Moçambique/Ataques: Acesso à saúde extremamente frágil após oito anos de violência em Cabo Delgado

5 de Outubro 2025

Os serviços básicos de saúde são dos mais afetados pela violência em Cabo Delgado, oito anos após eclosão do conflito armado naquela província moçambicana, com o acesso "limitado e extremamente frágil", segundo a organização Médicos Sem Fronteiras (MSF).
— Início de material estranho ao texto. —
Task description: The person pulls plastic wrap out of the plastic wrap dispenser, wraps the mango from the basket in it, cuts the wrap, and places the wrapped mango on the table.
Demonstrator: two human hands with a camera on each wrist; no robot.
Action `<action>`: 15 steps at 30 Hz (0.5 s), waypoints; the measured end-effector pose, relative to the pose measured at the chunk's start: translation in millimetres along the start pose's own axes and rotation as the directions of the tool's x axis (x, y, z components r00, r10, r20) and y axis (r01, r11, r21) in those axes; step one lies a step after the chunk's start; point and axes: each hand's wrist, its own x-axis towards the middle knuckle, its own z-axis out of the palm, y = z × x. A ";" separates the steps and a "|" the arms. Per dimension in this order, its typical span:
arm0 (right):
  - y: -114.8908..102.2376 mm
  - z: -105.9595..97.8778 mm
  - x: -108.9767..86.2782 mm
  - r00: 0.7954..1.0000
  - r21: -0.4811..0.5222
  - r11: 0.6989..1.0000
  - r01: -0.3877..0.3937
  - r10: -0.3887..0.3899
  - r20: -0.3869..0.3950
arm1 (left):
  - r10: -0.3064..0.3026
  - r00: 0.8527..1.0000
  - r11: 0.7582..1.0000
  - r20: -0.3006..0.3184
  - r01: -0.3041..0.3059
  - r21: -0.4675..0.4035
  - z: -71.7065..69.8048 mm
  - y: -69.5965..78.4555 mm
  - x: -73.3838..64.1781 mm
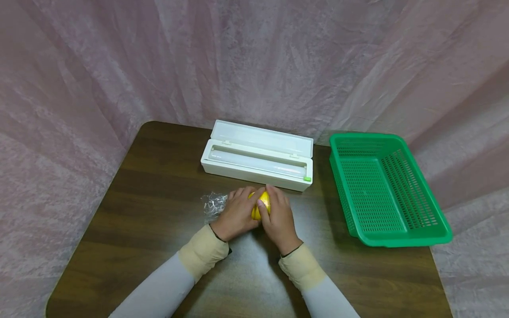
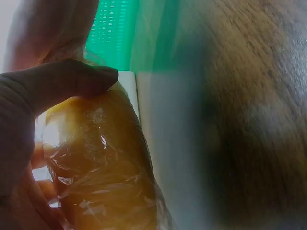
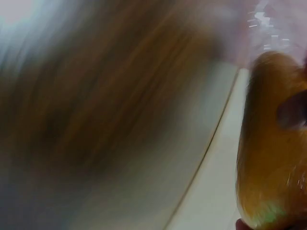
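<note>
A smooth yellow fruit [image 1: 262, 206], its exact kind unclear, is held between both hands over the table. Clear plastic film covers it, wrinkled and shiny in the left wrist view, where the fruit [image 2: 103, 158] looks long and rounded. My left hand [image 1: 240, 211] grips it from the left, thumb laid across it. From the right, my right hand [image 1: 279, 218] grips it too, its thumb on the near face. In the right wrist view only part of that hand shows beside the fruit [image 3: 271, 153]. Crumpled clear film [image 1: 214, 205] is beside the left hand; whether it joins the wrap I cannot tell.
Just beyond the hands stands a white cling film dispenser [image 1: 254, 175], lid up, a film roll [image 1: 257, 163] inside and a green slider [image 1: 307, 179] at its right end. A green plastic basket [image 1: 401, 242] sits at the right of the brown wooden table [image 1: 159, 185]. Curtains hang behind.
</note>
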 end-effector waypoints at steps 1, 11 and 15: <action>0.4 0.2 0.1 1.000 -0.042 0.999 0.016 -0.016 0.011 | 0.002 1.000 1.000 -0.001 -0.002 0.000 0.2 -0.5 -0.3; 6.5 -13.3 1.3 0.976 0.075 0.990 -0.116 0.100 0.193 | 0.015 1.000 1.000 0.012 -0.015 0.000 4.2 -3.4 -3.6; 11.3 -24.5 5.5 0.934 0.420 0.834 -0.358 0.309 0.181 | 0.026 1.000 1.000 0.010 -0.026 0.001 2.6 -1.9 -4.7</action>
“O que testemunhámos nos últimos meses em Cabo Delgado é uma nova vaga de violência. Só os ataques mais recentes levaram cerca de 20 mil pessoas a se deslocar na província”, disse à Lusa Richard Ferreira, médico daquela Organização Não-Governamental (ONG) no distrito de Mocímboa da Praia, em Cabo Delgado.
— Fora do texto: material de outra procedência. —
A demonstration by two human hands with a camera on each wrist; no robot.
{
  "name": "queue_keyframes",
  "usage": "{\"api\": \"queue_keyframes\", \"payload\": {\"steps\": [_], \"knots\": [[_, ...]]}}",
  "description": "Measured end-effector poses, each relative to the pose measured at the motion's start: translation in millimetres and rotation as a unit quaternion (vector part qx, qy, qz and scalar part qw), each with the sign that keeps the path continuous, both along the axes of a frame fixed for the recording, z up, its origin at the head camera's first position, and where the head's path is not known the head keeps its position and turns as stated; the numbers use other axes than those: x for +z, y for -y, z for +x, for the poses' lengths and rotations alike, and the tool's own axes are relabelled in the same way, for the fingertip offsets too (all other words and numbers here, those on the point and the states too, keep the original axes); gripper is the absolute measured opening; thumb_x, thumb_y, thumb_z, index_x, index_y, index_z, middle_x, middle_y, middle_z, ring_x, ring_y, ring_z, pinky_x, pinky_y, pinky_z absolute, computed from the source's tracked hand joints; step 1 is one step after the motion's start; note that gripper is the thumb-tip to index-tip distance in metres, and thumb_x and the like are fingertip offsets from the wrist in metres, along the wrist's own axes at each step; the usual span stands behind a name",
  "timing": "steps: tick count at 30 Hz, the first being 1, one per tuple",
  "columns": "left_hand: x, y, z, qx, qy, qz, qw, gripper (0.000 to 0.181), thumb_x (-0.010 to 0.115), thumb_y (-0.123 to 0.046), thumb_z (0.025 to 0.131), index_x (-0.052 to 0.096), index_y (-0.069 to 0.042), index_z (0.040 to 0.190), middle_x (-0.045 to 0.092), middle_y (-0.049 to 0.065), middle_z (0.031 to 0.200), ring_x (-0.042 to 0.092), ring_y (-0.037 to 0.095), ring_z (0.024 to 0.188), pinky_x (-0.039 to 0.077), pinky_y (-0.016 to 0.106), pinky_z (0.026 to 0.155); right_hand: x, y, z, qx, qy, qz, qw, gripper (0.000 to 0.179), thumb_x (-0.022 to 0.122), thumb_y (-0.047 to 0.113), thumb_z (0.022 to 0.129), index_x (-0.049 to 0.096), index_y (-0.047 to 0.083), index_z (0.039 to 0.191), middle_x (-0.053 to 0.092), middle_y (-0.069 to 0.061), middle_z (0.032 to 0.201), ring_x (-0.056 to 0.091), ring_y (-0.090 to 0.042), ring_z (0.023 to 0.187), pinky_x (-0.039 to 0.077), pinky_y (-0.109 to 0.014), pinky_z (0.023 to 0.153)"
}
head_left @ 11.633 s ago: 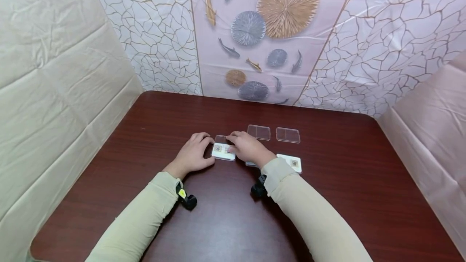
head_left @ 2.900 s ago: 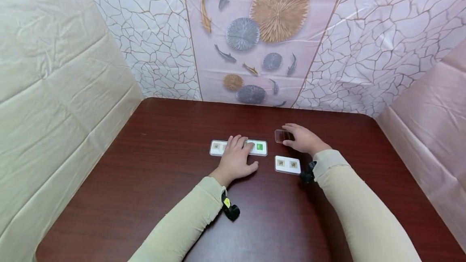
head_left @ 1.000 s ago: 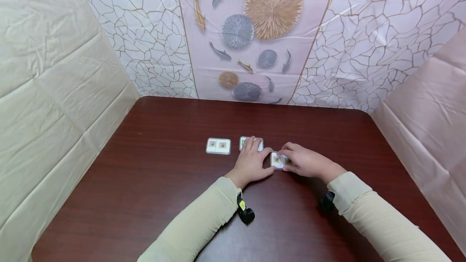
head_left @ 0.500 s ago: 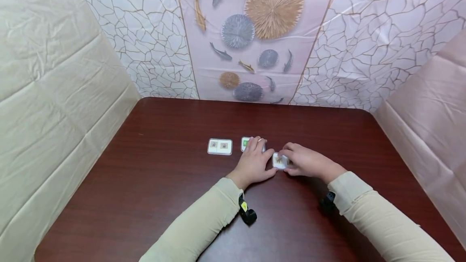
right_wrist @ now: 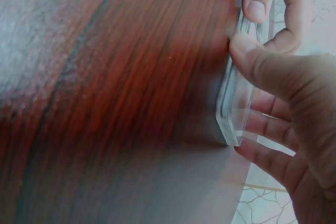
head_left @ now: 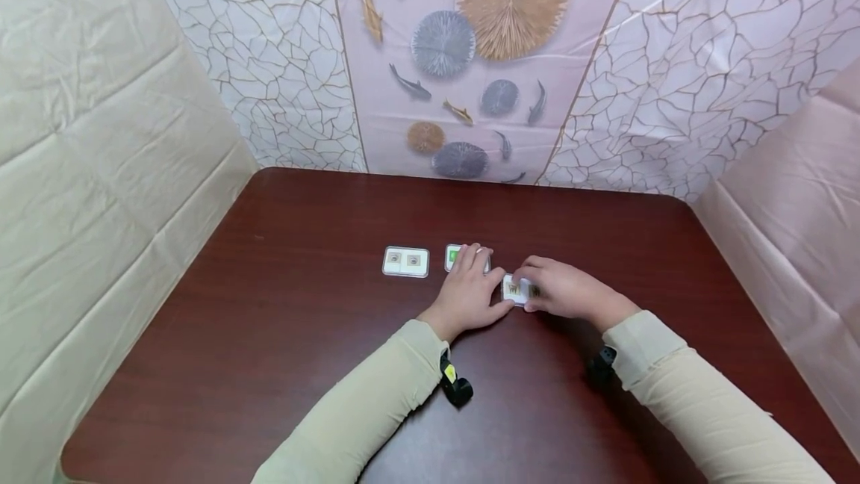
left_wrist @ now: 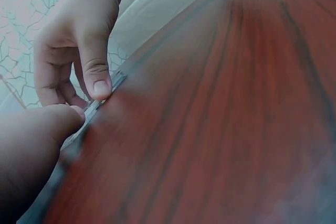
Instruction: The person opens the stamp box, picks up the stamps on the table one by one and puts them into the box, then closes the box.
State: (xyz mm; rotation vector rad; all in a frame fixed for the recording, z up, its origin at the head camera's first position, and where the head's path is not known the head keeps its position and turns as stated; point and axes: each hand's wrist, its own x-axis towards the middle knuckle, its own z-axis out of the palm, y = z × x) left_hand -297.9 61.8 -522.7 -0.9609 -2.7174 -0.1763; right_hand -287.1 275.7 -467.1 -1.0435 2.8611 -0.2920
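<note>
A clear plastic case (head_left: 510, 290) with a white insert bearing small brown stamp-like squares lies on the table between both hands. My right hand (head_left: 567, 291) grips its right end, partly covering one square. My left hand (head_left: 466, 297) holds its left end between thumb and index finger. The other left fingers stretch over a second case (head_left: 452, 255) with a green square, hiding part of it. In the right wrist view, the gripped case (right_wrist: 227, 109) shows stacked clear edges, with the right thumb on its near side. The left wrist view shows both thumbs along the case edge (left_wrist: 93, 110).
A third case (head_left: 405, 261) with two greyish squares lies at the left on the dark wooden table (head_left: 302, 342). Patterned fabric (head_left: 497, 125) hangs behind the table's far edge, with plain cloth at the sides.
Earlier, clear lids lay apart at the back; the right hand picked up the last one and brought it to the right case. The left hand moved right. Over the last second, the hands barely moved.
</note>
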Motion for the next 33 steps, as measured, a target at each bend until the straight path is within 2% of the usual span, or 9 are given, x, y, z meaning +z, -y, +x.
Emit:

Ataques que se repetem, agora, mas recordam também o grande ataque a Mocímboa da Praia, norte da província de Cabo Delgado, há oito anos.
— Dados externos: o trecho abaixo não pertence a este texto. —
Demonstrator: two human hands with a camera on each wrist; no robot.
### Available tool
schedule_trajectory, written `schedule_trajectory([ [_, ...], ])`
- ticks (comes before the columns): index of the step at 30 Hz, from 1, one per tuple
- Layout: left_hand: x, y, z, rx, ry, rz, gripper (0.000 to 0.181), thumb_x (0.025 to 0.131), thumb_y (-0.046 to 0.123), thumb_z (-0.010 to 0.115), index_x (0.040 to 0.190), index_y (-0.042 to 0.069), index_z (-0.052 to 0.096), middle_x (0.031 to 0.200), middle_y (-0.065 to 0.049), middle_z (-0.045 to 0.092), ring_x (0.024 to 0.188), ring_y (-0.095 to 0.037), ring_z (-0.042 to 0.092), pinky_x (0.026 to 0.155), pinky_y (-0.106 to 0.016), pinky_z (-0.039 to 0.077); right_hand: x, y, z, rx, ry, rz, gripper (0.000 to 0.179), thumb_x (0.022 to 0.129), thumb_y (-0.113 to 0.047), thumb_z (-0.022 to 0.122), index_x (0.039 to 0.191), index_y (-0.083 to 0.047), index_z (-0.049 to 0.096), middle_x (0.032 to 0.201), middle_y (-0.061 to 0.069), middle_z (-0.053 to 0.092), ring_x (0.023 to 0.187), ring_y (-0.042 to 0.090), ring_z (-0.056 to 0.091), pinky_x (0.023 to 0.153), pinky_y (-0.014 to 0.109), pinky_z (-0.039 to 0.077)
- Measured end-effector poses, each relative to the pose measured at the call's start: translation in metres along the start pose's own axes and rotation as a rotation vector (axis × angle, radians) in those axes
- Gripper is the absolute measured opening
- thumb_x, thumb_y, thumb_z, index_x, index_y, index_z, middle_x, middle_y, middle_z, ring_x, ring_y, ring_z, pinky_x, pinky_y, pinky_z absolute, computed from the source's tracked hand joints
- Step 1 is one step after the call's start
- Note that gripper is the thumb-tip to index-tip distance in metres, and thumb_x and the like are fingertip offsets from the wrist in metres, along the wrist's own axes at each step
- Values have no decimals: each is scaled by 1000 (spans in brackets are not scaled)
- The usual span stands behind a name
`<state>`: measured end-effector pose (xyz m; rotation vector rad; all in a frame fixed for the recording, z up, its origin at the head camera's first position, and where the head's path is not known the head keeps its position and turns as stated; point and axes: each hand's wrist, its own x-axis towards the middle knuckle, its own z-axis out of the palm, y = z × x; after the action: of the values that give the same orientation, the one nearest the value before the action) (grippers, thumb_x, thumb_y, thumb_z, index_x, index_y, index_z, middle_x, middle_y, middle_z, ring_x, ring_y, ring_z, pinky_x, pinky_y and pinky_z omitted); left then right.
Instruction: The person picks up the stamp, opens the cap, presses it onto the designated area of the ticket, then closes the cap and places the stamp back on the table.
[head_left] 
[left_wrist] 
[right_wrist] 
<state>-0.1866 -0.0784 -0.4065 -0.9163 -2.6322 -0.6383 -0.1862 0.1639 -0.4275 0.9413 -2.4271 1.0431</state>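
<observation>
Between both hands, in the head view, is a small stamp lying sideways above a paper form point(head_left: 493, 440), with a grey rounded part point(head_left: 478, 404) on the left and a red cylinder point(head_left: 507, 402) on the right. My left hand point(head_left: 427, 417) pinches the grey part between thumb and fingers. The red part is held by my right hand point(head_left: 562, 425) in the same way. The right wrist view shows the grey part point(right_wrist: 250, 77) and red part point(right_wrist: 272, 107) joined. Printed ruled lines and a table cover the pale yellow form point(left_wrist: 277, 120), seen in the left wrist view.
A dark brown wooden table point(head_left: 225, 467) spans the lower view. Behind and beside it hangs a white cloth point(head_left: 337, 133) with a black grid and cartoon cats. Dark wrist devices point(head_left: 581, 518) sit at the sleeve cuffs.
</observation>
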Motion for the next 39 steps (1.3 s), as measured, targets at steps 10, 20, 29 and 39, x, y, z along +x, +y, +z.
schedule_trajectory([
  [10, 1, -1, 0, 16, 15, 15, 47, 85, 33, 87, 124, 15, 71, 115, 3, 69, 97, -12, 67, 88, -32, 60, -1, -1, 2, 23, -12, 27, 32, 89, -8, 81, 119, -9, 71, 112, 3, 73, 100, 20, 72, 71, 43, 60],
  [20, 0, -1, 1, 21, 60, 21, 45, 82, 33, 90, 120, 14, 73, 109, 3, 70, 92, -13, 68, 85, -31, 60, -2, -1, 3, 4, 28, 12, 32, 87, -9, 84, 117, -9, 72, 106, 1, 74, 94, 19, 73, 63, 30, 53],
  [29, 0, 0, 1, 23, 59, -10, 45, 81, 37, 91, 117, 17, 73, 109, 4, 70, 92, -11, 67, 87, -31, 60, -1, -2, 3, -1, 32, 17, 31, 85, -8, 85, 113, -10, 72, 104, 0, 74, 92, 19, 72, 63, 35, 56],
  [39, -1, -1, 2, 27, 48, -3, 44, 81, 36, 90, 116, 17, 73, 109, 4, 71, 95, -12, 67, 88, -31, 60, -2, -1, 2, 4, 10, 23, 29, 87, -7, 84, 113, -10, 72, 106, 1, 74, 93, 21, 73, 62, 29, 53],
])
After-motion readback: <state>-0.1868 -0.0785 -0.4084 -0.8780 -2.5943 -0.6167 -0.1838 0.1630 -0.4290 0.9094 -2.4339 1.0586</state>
Nas últimas semanas, após sucessivos ataques, a MSF viu-se mesmo obrigada a suspender a atividade, novamente, em Mocímboa da Praia, por questões de segurança.

Aquele distrito foi o primeiro palco dos ataques, em 05 de outubro de 2017, dos grupos armados que protagonizam incursões em Cabo Delgado. A vila sede de Mocímboa da Praia chegou mesmo a funcionar como quartel-general dos rebeldes durante pouco mais de ano, até ser recuperada, em agosto de 2021, pela ação conjunta das forças governamentais moçambicanas e do Ruanda.

Segundo Richard Ferreira, no início da intervenção dos MSF na região em 2019, as necessidades mais “urgentes” estavam ligadas aos cuidados médicos básicos e ao apoio humanitário de emergência às famílias deslocadas pelo conflito, que em oito anos ultrapassam um milhão.

“Hoje, essas necessidades não só continuam, como também se agravam. Há uma pressão enorme sobre os serviços de saúde, muitas unidades de saúde foram destruídas por ataques ou por ciclones e as poucas que restam, muitas vezes, não têm condições mínimas ou ficam inacessíveis por conta da insegurança”, explicou Ferreira.

Apontou ainda que desde 2017 muitas pessoas foram “forçadas” a abandonar as suas casas repetidas vezes em Cabo Delgado e, por causa desta “volatilidade constante”, a população continua a ter “imensas dificuldades” em aceder aos serviços básicos.

“Muitos civis decidem deslocar-se para locais mais seguros depois dos episódios de violência, entre eles, há profissionais de saúde, e isso leva a uma ausência importante de recursos humanos para assistência nos serviços de saúde”, apontou.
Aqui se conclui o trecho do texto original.